| Safe Haskell | Safe | 
|---|---|
| Language | Haskell2010 | 
Control.Pipe.Tutorial
Contents
Description
This module provides the tutorial for Control.Pipe.
Types
This library represents streaming computations using a single data type:
    Pipe.
Pipe is a monad transformer that extends the base monad with the ability
    to await input from or yield output to other Pipes.  Pipes resemble
    enumeratees in other libraries because they receive an input stream and
    transform it into a new output stream.
I'll introduce our first Pipe, which is a verbose version of the Prelude's
    take function:
take' :: Int -> Pipe a a IO ()
take' n = do
    replicateM_ n $ do
        x <- await
        yield x
    lift $ putStrLn "You shall not pass!"This Pipe forwards the first n values it receives undisturbed, then it
    outputs a cute message.
Let's dissect the above Pipe's type to learn a bit about how Pipes work:
| Input Type | Output Type | Base monad | Return value Pipe a a IO ()
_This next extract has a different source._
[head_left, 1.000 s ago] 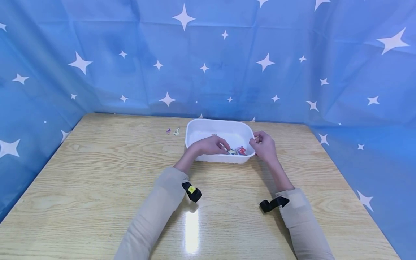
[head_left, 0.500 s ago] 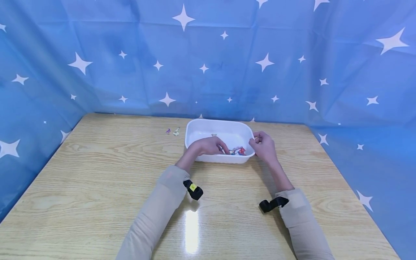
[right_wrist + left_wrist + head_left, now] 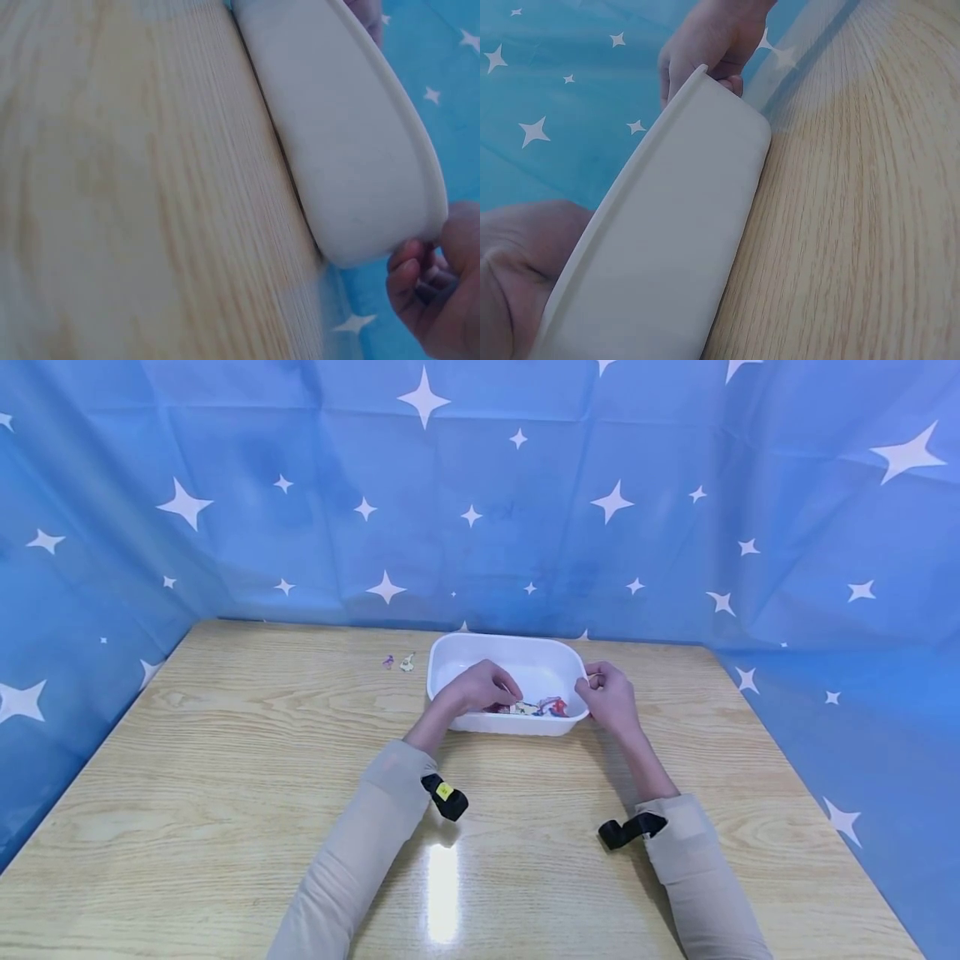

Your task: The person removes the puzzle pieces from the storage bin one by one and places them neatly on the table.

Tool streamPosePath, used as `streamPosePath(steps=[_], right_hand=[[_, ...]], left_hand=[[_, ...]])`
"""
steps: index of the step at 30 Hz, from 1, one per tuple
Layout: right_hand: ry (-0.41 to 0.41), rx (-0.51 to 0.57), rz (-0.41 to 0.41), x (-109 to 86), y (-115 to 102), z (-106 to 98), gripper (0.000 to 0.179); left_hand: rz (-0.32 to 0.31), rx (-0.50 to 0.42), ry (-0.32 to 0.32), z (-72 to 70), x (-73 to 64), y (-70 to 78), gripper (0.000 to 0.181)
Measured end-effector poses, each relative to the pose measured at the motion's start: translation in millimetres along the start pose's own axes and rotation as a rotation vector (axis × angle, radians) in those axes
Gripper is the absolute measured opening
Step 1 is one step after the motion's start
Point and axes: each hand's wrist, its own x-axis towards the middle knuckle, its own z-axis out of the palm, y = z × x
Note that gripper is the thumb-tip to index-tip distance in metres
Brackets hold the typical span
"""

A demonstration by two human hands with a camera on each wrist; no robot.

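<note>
A white plastic tub [image 3: 517, 724] stands at the back of the table, with small colourful flat pieces [image 3: 553, 707] gathered in its front right part. Reaching over the front wall, my left hand [image 3: 483, 685] is inside the tub, fingers bent down beside the pieces. I cannot tell whether its fingertips pinch one. In the left wrist view the front wall hides those fingers. My right hand [image 3: 609, 697] grips the tub's right end at the rim, as the right wrist view also shows, with its fingers [image 3: 405, 274] curled under the rim.
Left of the tub, a small purple piece [image 3: 387, 662] and a pale piece [image 3: 407, 662] lie on the wooden table [image 3: 225, 777]. A blue star-patterned cloth [image 3: 480, 527] hangs right behind the tub and along both sides.
My left hand dipped lower among the pieces, then rose slightly and drew left, and more pieces show along the front wall. My right hand has stayed on the rim.
</note>
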Motion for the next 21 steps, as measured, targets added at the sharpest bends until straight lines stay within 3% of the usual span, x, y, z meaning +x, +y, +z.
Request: streamPosePath(steps=[5,10,21], right_hand=[[0.002,0.0,0.0,-0.1,-0.3,0.2,0.03],[0.008,0.004,0.0,-1.1,-0.1,-0.2,0.03],[0.011,0.016,-0.002,-1.0,0.1,-0.3,0.03]], left_hand=[[-0.025,-0.06,0.113,0.1,-1.0,0.9,0.019],[0.005,-0.052,0.187,0.4,2.3,-2.3,0.015],[0.036,-0.033,0.243,2.0,-2.0,1.2,0.018]])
So take' awaits input values of type 'a' from upstream Pipes and
    yields output values of type 'a' to downstream Pipes.  take' uses
    IO as its base monad because it invokes the putStrLn function.  If we
    were to remove the call to putStrLn, the compiler would infer the
    following type instead, which is polymorphic in the base monad:
take' :: (Monad m) => Int -> Pipe a a m ()
Now let's create a function that converts a list into a Pipe by yielding
    each element of the list:
fromList :: (Monad m) => [b] -> Pipe a b m () fromList = mapM_ yield
Note that fromList xs is polymorphic in its input.  This is because it
    does not await any input.  If we wanted, we could type-restrict it to:
fromList :: (Monad m) => [b] -> Pipe () b m ()
There is no type that forbids a Pipe from awaiting, but you can
    guarantee that if it does await, the request is trivially satisfiable by
    supplying it with ().
A Pipe that doesn't await (any useful input) can serve as the first
    stage in a Pipeline.  I provide a type synonym for this common case:
type Producer b m r = Pipe () b m r
Producers resemble enumerators in other libraries because they function as
    data sources.
You can then use the Producer type synonym to rewrite the type signature
    for fromList as:
fromList :: (Monad m) => [b] -> Producer b m ()
Now let's create a Pipe that prints every value delivered to it:
printer :: (Show b) => Pipe b c IO r
printer = forever $ do
    x <- await
    lift $ print xHere, printer is polymorphic in its output.  We could type-restrict it to
    guarantee it will never yield by setting the output to Void, from
    Data.Void:
printer :: (Show b) => Pipe b Void IO r
A Pipe that never yields can be the final stage in a Pipeline.  Again,
    I provide a type synonym for this common case:
type Consumer b m r = Pipe b Void m r
So we could instead write printer's type as:
printer :: (Show b) => Consumer b IO r
Consumers resemble iteratees in other libraries because they function as
    data sinks.
Composition
What distinguishes Pipes from every other iteratee implementation is that
    they form a true Category.  Because of this, you can literally compose
    Pipes into Pipelines using ordinary composition:
newtype PipeC m r a b = PipeC { unPipeC :: Pipe a b m r }
instance Category (PipeC m r) where ...For example, you can compose the above Pipes with:
pipeline :: Pipe () Void IO () pipeline = unPipeC $ PipeC printer . PipeC (take' 3) . PipeC (fromList [1..])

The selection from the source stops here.